_DATA TO USE_:
=== Begin Enclosure ===

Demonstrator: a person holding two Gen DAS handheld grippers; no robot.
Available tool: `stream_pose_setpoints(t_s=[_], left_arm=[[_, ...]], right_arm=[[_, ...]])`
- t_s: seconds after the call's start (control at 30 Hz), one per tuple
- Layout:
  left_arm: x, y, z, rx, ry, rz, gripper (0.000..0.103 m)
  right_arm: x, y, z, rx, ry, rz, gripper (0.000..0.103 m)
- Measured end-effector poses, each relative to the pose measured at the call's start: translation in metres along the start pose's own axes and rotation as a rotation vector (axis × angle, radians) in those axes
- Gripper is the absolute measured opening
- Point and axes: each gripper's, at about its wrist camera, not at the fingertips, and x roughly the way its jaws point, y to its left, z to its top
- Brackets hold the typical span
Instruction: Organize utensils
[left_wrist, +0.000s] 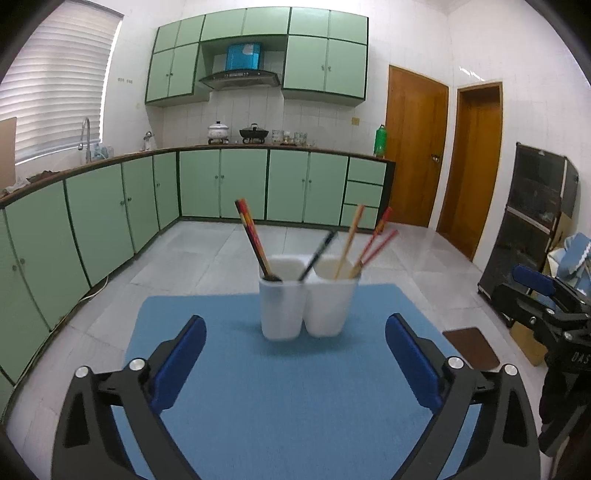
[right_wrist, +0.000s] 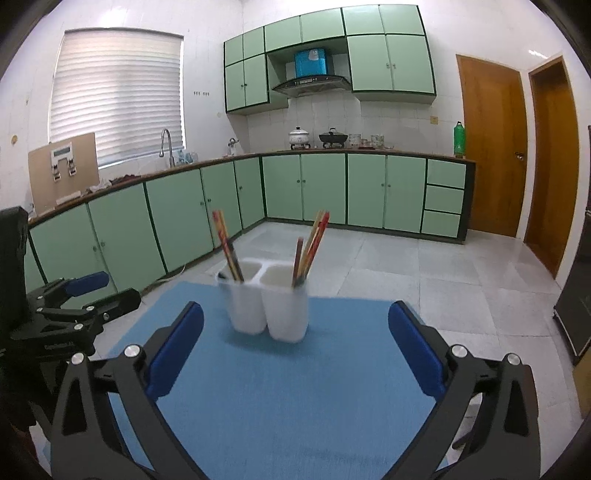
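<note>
Chopsticks (left_wrist: 252, 236) upright in white holder (left_wrist: 306, 306), left gripper (left_wrist: 295, 360) and right gripper (right_wrist: 295, 349) level, jaws wide open, empty

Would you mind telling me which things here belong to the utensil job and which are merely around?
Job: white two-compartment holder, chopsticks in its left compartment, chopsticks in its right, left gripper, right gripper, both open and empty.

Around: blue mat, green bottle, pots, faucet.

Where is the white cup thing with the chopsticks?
The white holder stands on the blue mat, centre of both views, ahead of both open grippers.
</note>
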Motion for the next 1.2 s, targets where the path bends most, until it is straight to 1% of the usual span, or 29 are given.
stream_pose_setpoints(t_s=[0.13, 0.23, 0.4, 0.53, 0.73, 1.2], left_arm=[[-0.022, -0.006, -0.014, -0.009, 0.001, -0.002, 0.097], [-0.037, -0.01, -0.02, -0.016, -0.007, 0.0, 0.097], [-0.06, -0.014, -0.024, -0.016, -0.024, 0.012, 0.097], [-0.079, -0.017, -0.027, -0.007, -0.04, 0.039, 0.097], [-0.102, -0.023, -0.031, 0.003, -0.066, 0.051, 0.097], [-0.131, -0.034, -0.033, 0.026, -0.116, 0.077, 0.097]], right_arm=[[-0.018, 0.012, -0.01, -0.027, 0.005, 0.006, 0.097], [-0.031, 0.017, -0.014, -0.025, -0.002, 0.021, 0.097], [-0.052, 0.023, -0.015, -0.019, -0.019, 0.037, 0.097], [-0.067, 0.03, -0.016, -0.034, -0.035, 0.037, 0.097], [-0.08, 0.036, -0.02, -0.047, -0.038, 0.037, 0.097], [-0.101, 0.041, -0.021, -0.047, -0.064, 0.053, 0.097]])
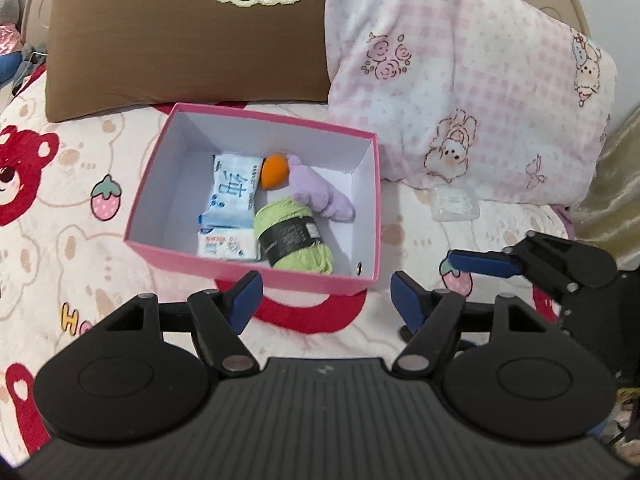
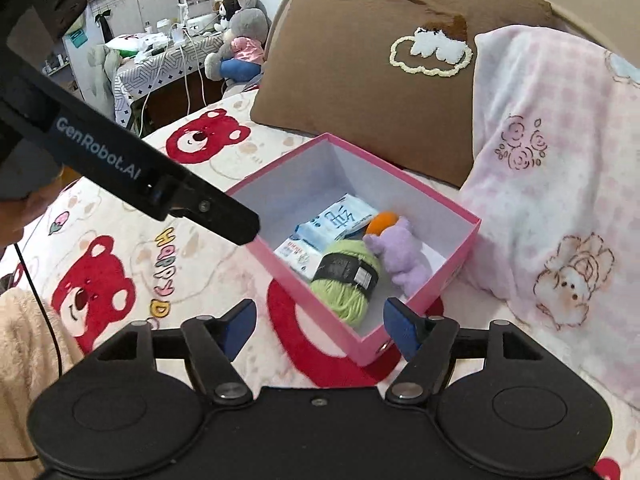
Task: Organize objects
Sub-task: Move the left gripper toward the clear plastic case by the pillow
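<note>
A pink box (image 1: 256, 114) with a white inside lies on the bear-print bedspread. It holds two tissue packs (image 1: 234, 190), an orange ball (image 1: 274, 172), a purple plush toy (image 1: 320, 196) and a green yarn skein (image 1: 294, 236). My left gripper (image 1: 326, 292) hovers open above the box's near wall, with nothing between its blue pads. My right gripper (image 2: 320, 320) stands open over the box's (image 2: 472, 222) near corner, above the yarn (image 2: 348, 280), and holds nothing. One of its blue fingers (image 1: 484, 264) shows at the right of the left wrist view.
A brown pillow (image 1: 180, 40) and a pink checked blanket (image 1: 460, 92) lean against the headboard behind the box. A small clear plastic case (image 1: 456, 204) lies by the blanket. Plush toys (image 2: 240, 40) and a cluttered desk (image 2: 160, 60) stand beyond the bed's left side.
</note>
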Demonstrator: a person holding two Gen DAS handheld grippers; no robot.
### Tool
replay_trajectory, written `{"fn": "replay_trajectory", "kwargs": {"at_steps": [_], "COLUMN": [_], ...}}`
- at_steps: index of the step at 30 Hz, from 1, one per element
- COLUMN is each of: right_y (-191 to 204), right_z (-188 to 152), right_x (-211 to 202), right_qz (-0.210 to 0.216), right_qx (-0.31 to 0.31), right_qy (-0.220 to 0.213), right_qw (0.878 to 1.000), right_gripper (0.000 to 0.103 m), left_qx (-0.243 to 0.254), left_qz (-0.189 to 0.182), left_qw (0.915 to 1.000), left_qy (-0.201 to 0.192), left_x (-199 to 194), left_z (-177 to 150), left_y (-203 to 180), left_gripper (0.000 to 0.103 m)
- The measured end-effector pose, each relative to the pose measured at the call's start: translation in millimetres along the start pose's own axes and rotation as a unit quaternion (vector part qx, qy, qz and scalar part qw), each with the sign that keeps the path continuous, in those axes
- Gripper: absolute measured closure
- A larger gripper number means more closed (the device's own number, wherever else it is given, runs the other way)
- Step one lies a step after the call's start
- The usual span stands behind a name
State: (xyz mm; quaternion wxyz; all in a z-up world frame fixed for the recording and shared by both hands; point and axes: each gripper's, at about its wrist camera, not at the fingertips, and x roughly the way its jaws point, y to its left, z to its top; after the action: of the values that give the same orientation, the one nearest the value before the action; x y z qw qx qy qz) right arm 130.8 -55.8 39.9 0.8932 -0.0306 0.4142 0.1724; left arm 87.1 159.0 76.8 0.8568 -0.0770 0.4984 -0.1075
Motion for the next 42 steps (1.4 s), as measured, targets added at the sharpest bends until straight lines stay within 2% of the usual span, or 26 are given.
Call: {"fn": "replay_trajectory", "kwargs": {"at_steps": [4, 6, 9, 16, 23, 27, 29, 32, 37, 39, 42], "right_y": [9.3, 17.0, 25.9, 27.6, 21.5, 11.4, 7.0, 0.4, -11.4, -16.3, -25.7], "right_z": [-9.4, -13.4, -19.4, -38.5, -65.7, -79.8, -87.0, -96.4, -110.3, -116.0, -122.9], "right_x": [-14.1, -20.1, -28.2, -48.6, -60.9, -65.8, -69.7, -73.1, -72.6, -71.1, -69.0], "right_qz": [0.003, -0.018, -0.037, -0.023, -0.031, -0.025, -0.024, -0.024, -0.03, -0.037, -0.041], "right_qx": [-0.002, -0.007, -0.017, 0.007, 0.011, 0.009, 0.014, 0.02, 0.019, 0.013, 0.02], "right_qy": [0.007, 0.005, 0.006, 0.011, 0.024, 0.04, 0.036, 0.035, 0.037, 0.04, 0.038], "right_qw": [1.0, 1.0, 0.999, 1.0, 0.999, 0.999, 0.999, 0.999, 0.999, 0.998, 0.998], "right_gripper": [0.022, 0.012, 0.012, 0.012, 0.012, 0.012, 0.012, 0.012, 0.012, 0.012, 0.012], "left_qx": [0.005, 0.006, 0.011, 0.036, 0.062, 0.094, 0.094, 0.087, 0.087, 0.095, 0.08], "left_qz": [0.003, 0.006, 0.002, -0.001, 0.005, 0.012, 0.023, 0.017, 0.024, 0.031, 0.029], "left_qw": [1.0, 0.9999, 0.9998, 0.9982, 0.9962, 0.9928, 0.9919, 0.9909, 0.9904, 0.9892, 0.9894], "left_qy": [0.008, 0.01, 0.018, 0.047, 0.061, 0.073, 0.082, 0.101, 0.104, 0.108, 0.118], "left_x": [-7.2, -9.2, -8.1, -7.5, -3.0, 5.7, 12.9, 23.1, 35.6, 41.7, 49.5], "left_z": [-14.8, -20.5, -26.6, -47.3, -58.8, -67.0, -70.3, -73.6, -76.7, -74.9, -70.5], "left_y": [-0.6, -3.3, -10.7, -31.4, -56.0, -72.0, -76.9, -82.3, -93.6, -97.6, -100.2], "left_gripper": [0.033, 0.032, 0.029, 0.026, 0.02, 0.02, 0.02, 0.019, 0.01, 0.01, 0.01]}}
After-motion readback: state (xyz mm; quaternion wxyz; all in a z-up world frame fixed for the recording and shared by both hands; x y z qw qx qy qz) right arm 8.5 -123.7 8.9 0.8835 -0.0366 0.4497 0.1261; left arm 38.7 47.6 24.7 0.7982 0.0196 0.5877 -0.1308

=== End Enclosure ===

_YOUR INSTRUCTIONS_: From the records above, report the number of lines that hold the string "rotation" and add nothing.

_RESPONSE FOR THIS EXERCISE_: 2